The discussions above are only speculations. We must evaluate the observed differences considering other independent observations.
Ammonia column amounts were retrieved using the thermal infrared spectra obtained from GOSAT for a period of approximately 5 years. The optimal estimation method, which iteratively minimizes the difference between the calculated and the observed spectra, was used for analysis. Temperature and water vapor profiles were also retrieved sequentially in order to reduce retrieval errors. The gridded horizontal distributions of atmospheric ammonia column amount for each season (DJF, MAM, JJA, and SON) were shown. Significantly large ammonia column amounts were noted in the central USA, South America, Europe, central Africa, southern Africa, western Russia, central Asia, India, Southeast Asia, and eastern China. These distributions are similar to those previously reported using the other sounders. The areas categorized as anthropogenic and biomass burning emission source regions, based on inventories and characteristics, were investigated. The hotspots noted in the data were consistent with those from the inventories. However, high values were detected in central Asia in spite of the lower inventoried emissions. These high values likely resulted from the application of fertilizers for cotton production, as reported by in situ observations. The regional time series of the concentrations in those areas clearly detect the high and low seasons. A comparison with the IASI ammonia product showed good agreement horizontally and temporally, although there were some differences in the details. The values obtained from the GOSAT data tend to be large relative to the background level of concentrations in the spring and summer. Differences are especially large in areas and during seasons with heavy fertilizer application. The main cause of these differences seems to be temporal gaps in the observations, especially caused by the thermal contrast between surface skin and air. In the biomass burning emission areas, the consistency is relatively high. The largest differences were noted in central Africa. These differences may stem from the contamination such as from dust aerosols and the variation in seasonal patterns over various surface types. However, further investigation of these differences is needed because the contamination is complicated in this area.

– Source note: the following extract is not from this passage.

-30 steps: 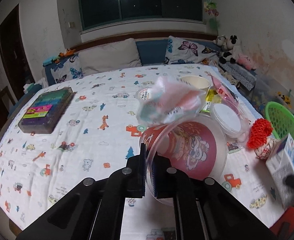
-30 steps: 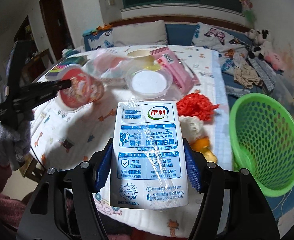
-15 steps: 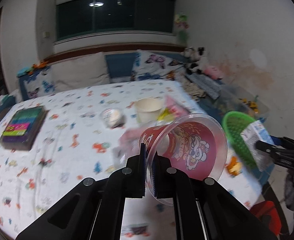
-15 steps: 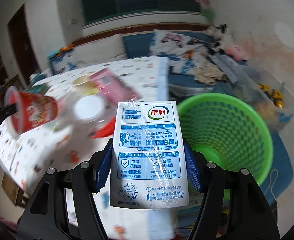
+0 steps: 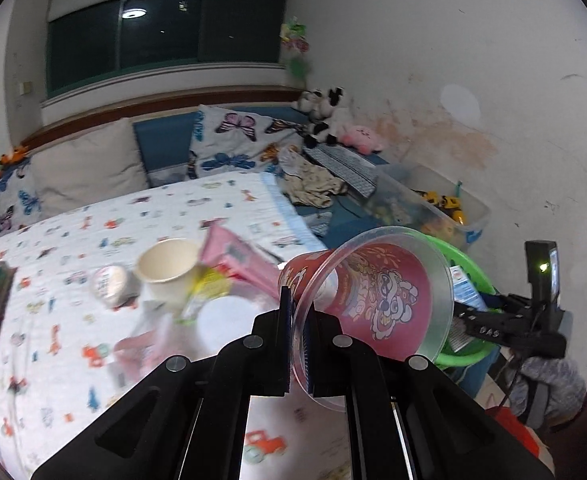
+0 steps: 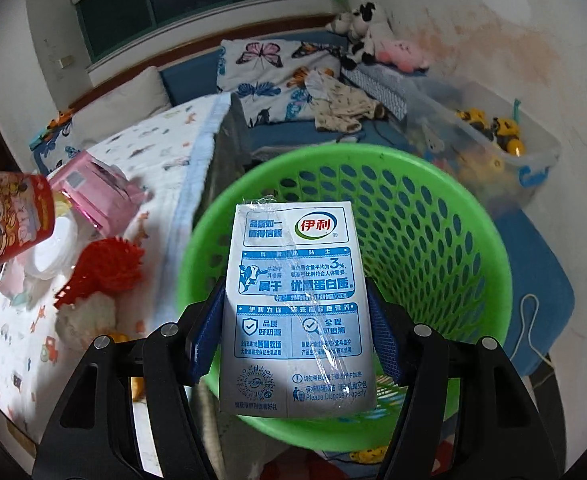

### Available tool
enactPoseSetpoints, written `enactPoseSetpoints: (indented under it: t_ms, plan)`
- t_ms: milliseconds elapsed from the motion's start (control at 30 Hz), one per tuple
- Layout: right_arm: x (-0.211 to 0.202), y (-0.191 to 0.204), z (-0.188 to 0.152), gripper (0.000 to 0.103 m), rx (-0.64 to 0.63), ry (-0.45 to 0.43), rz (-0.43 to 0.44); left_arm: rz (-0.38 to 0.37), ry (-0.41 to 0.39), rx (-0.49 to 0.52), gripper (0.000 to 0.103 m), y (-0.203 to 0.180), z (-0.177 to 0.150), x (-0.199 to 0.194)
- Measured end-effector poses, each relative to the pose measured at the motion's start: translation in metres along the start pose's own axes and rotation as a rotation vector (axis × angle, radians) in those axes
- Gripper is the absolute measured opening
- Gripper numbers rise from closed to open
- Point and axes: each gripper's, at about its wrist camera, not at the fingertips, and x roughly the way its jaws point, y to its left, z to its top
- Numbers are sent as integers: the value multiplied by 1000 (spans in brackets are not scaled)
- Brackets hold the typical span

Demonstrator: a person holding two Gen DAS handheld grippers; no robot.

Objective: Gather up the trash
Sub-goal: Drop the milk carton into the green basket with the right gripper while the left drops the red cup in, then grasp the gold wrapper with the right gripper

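Two tools are seen, each clamped on a piece of trash. A bed with a cartoon-print white sheet (image 5: 73,248) fills the left of both views. A round green perforated plastic basket (image 6: 433,216) occupies the centre of the right wrist view, just beside the bed. A white-and-blue milk carton (image 6: 297,304) is gripped by the right tool (image 6: 293,344) in front of the basket's opening. A red printed plastic cup (image 5: 369,300) is pinched at its clear rim by the left tool (image 5: 298,344), lower centre.

Milk carton (image 6: 295,304) — "伊利" logo, "3%", "Please Dispose Properly" — other txt too small.
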Motion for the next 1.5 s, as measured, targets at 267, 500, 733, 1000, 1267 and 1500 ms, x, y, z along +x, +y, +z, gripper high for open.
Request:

Although the results were evaluated by comparing them with the IASI product, they should be validated with the other measurements. Ground-based measurements are appropriate for validation. The IASI and CrIS ammonia products were validated with ground-based Fourier transform infrared spectroscopy (FTIR) measurements at Network for the Detection for Stratospheric Change (NDACC) sites (Dammers et al., 2016, 2017). Unfortunately, very few coincident measurements exist between GOSAT and NDACC FTIR with the match-up criteria shown in the papers (90 min and 50 km) because of the sparse scan geometry of GOSAT. Therefore, we must validate our results as a part of future work. Moreover, other satellite ammonia products exist from AIRS and CrIS. Inter-comparisons with these products are also needed. This should lead to a higher reliability of the satellite products and a deeper understanding of ammonia behavior.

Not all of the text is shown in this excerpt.